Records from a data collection
━━━━━━

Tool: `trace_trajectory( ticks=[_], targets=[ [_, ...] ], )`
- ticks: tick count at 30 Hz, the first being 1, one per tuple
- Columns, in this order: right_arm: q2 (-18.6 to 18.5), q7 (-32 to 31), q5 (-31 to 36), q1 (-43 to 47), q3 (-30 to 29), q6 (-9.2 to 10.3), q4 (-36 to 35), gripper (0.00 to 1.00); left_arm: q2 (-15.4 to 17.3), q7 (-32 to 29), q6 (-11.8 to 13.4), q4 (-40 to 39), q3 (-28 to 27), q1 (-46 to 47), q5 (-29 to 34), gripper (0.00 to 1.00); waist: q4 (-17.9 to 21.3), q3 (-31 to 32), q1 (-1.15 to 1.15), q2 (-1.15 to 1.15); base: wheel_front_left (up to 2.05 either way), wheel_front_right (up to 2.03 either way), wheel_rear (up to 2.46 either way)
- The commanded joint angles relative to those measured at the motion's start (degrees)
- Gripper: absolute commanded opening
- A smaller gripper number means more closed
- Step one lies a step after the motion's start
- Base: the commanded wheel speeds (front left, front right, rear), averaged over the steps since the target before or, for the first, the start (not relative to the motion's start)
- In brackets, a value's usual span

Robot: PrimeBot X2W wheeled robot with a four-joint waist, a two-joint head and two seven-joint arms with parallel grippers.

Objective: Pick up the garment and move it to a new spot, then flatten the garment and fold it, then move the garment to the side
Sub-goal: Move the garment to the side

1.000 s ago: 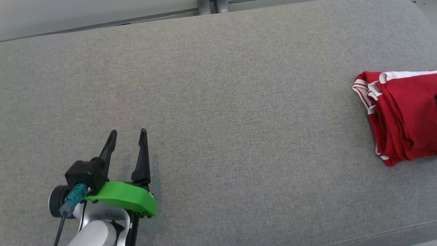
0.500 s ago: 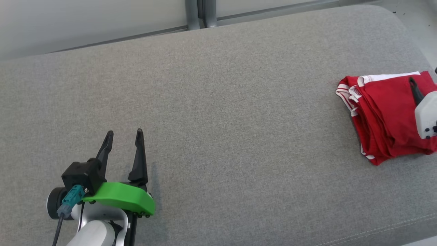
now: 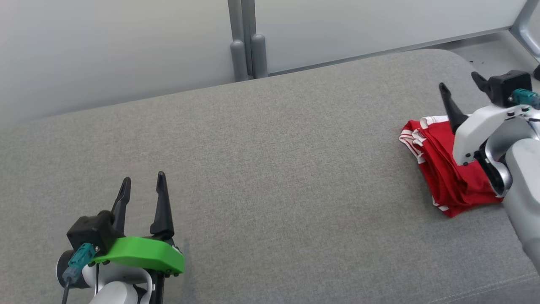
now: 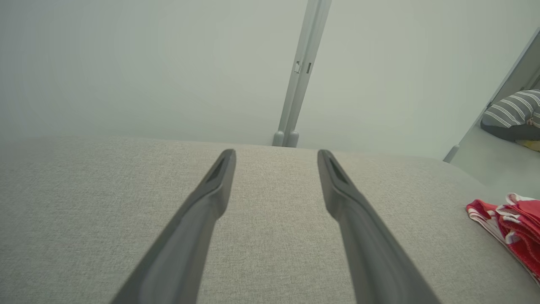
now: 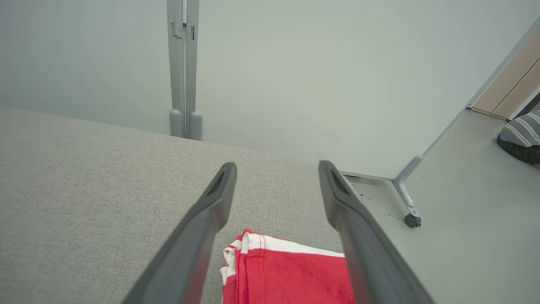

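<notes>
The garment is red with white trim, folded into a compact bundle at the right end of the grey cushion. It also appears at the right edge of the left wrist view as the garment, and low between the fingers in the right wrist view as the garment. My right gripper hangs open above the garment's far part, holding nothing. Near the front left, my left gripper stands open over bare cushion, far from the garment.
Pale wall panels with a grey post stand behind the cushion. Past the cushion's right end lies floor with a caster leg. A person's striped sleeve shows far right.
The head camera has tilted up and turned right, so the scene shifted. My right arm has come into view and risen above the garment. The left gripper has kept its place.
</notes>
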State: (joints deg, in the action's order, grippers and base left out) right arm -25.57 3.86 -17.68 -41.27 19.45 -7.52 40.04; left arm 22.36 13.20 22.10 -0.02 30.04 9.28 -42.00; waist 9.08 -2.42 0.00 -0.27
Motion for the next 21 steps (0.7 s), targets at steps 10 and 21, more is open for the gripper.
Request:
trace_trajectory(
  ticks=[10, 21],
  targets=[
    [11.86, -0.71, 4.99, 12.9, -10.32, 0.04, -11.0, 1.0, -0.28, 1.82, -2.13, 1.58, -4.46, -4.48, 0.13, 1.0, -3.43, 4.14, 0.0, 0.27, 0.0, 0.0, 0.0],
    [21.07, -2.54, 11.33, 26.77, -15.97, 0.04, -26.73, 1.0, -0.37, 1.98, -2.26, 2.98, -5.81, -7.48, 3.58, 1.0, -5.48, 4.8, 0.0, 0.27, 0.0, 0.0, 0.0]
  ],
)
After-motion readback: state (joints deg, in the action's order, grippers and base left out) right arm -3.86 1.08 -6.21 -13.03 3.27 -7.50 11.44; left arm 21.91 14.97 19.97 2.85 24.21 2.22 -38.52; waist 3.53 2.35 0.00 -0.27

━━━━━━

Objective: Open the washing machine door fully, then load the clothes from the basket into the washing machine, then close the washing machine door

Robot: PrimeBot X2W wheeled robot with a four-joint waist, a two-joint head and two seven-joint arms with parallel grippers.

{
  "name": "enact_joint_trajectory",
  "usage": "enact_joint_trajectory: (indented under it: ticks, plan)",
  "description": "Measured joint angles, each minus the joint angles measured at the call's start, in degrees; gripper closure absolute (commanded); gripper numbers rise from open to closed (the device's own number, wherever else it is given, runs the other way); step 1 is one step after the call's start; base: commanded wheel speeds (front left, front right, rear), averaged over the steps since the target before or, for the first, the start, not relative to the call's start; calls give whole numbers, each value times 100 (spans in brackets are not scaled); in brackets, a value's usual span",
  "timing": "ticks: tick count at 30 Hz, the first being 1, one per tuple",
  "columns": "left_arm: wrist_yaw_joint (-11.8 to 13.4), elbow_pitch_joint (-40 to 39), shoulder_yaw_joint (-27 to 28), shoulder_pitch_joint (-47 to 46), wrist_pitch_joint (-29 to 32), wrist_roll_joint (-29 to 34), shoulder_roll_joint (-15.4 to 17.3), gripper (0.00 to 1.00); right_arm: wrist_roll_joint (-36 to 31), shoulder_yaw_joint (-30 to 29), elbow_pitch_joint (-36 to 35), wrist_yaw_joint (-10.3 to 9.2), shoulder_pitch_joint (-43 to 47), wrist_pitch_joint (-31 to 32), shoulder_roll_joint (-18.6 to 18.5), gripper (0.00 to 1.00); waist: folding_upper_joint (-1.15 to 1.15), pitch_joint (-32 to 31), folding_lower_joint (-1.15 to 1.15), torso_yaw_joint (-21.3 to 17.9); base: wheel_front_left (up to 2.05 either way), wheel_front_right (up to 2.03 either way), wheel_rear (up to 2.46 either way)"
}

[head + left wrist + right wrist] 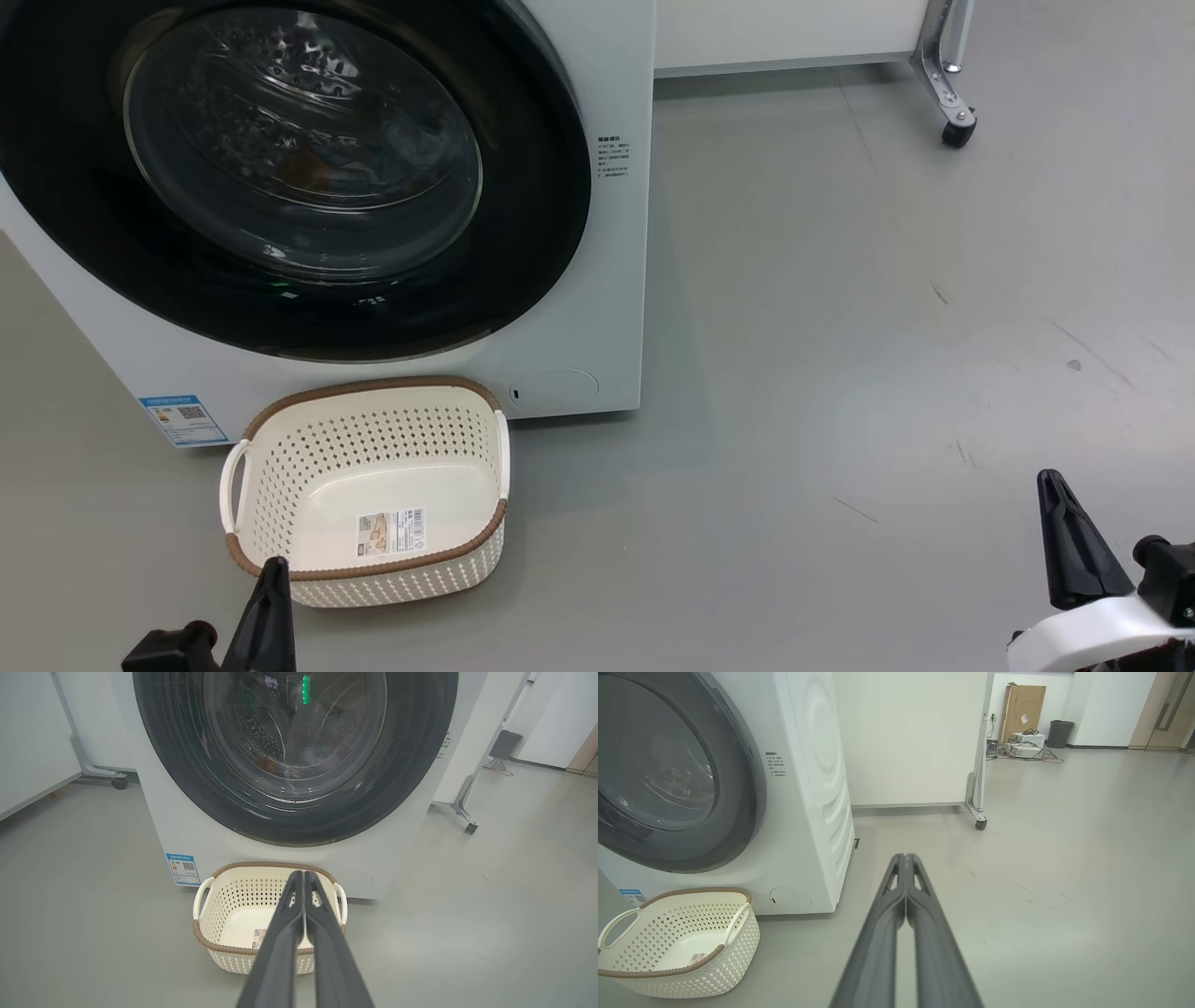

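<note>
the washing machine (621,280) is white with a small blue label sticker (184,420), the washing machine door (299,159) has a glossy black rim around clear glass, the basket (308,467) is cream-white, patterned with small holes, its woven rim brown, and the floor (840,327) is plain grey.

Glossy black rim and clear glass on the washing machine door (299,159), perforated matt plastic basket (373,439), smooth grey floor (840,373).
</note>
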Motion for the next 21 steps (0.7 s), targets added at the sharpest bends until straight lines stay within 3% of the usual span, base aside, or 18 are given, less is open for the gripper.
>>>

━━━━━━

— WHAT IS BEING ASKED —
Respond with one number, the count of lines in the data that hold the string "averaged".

— YOUR SOLUTION —
2